WHAT IS EXPECTED → Could you find every line in the entries below that holds the word "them" and copy it?

DATA PROVIDED →
■ ■ ■ ■ ■
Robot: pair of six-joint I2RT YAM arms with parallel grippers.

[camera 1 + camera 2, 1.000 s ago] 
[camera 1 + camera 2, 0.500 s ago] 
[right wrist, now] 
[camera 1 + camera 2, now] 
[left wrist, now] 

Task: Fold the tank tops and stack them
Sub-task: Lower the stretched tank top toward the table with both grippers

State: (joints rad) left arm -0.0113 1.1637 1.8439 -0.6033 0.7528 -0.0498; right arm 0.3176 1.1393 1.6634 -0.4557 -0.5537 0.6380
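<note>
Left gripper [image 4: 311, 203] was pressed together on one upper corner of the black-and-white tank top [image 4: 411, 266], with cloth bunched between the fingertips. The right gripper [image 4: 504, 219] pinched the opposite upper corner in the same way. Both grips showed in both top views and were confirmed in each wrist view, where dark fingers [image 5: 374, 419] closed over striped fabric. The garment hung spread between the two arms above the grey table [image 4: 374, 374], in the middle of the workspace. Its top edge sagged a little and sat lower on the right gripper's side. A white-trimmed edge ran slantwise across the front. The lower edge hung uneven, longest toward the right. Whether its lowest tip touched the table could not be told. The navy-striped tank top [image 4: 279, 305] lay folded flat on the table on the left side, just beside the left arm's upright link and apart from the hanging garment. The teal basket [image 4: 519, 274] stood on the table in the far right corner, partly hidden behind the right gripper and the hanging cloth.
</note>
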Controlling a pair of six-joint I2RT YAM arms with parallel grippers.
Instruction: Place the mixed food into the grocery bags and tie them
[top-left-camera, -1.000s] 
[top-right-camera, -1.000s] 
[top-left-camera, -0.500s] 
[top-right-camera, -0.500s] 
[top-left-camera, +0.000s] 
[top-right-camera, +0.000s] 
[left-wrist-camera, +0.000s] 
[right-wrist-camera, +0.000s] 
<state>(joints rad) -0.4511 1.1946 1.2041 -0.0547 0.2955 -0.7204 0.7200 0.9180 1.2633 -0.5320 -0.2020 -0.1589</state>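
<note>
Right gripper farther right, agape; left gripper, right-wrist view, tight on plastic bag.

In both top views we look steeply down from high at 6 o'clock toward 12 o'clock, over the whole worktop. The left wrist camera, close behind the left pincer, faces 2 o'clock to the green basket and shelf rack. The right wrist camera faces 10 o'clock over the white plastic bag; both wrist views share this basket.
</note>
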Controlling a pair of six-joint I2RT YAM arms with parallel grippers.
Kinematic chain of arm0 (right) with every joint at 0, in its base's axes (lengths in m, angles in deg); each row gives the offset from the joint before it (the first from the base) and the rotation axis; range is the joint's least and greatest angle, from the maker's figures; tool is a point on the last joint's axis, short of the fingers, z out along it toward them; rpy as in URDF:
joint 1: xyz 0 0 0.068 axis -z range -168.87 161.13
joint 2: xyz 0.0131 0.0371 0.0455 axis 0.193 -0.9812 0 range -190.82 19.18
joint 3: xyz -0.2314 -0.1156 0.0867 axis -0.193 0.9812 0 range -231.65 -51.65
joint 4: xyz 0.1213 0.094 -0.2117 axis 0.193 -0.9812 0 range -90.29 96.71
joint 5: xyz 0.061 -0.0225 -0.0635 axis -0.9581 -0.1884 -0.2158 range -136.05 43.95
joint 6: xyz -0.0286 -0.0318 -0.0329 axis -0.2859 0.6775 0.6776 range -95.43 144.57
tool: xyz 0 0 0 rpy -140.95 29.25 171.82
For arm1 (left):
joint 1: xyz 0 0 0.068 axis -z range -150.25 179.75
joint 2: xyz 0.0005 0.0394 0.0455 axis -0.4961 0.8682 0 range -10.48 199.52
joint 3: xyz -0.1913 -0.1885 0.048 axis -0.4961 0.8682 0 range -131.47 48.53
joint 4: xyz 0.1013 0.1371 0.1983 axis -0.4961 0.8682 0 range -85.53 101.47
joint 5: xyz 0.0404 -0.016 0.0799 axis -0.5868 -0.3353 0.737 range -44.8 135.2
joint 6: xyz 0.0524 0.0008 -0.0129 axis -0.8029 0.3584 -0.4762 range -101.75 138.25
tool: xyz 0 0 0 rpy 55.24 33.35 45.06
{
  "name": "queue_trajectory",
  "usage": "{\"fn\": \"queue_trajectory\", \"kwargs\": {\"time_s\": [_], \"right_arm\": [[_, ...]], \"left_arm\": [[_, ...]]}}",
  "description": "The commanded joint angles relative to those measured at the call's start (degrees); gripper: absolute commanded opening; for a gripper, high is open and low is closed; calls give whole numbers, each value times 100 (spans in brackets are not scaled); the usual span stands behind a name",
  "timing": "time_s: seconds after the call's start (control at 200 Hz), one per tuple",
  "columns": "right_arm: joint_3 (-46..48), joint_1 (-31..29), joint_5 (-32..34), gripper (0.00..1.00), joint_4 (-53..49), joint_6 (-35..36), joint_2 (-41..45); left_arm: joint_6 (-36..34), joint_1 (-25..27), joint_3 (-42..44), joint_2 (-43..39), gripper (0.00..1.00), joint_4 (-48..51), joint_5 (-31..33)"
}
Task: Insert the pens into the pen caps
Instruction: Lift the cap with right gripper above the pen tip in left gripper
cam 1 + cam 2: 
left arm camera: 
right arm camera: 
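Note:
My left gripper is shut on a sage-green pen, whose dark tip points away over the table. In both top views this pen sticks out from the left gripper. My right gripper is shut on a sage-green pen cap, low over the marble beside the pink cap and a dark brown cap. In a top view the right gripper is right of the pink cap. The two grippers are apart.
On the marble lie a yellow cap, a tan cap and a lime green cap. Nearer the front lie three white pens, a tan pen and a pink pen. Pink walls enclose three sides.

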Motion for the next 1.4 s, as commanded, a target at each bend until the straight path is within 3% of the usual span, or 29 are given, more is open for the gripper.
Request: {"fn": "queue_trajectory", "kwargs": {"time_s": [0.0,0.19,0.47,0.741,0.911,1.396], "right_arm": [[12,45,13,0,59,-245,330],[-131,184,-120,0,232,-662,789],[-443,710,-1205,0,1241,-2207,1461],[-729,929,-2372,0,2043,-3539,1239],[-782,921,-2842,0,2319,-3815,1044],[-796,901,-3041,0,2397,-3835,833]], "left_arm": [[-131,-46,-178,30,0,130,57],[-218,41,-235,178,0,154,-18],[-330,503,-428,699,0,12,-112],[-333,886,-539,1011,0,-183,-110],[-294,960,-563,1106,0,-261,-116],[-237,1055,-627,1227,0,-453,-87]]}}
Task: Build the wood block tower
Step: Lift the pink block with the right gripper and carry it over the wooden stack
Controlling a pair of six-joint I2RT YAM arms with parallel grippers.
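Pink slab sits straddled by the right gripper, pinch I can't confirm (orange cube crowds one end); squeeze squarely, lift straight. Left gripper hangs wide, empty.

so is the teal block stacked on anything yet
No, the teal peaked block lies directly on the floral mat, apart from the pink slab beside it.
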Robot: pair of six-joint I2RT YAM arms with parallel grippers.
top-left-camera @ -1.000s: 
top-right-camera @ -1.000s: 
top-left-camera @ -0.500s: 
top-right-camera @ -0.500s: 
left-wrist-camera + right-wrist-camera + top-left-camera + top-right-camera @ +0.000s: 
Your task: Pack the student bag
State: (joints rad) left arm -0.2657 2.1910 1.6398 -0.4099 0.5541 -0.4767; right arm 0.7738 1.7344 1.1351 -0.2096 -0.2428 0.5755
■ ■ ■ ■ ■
RESPONSE →
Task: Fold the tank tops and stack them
Instruction: Place the mixed food into the grocery bags and tie them
Kinematic chain of arm0 (right) with every joint at 0, in its base's axes (lengths in m, angles in deg); each row gives the offset from the joint before it (the first from the base) and the rotation axis; range is the joint's least and greatest angle, from the maker's figures; tool is a point on the last joint's axis, short of the fingers, z out along it toward them; rpy as in URDF:

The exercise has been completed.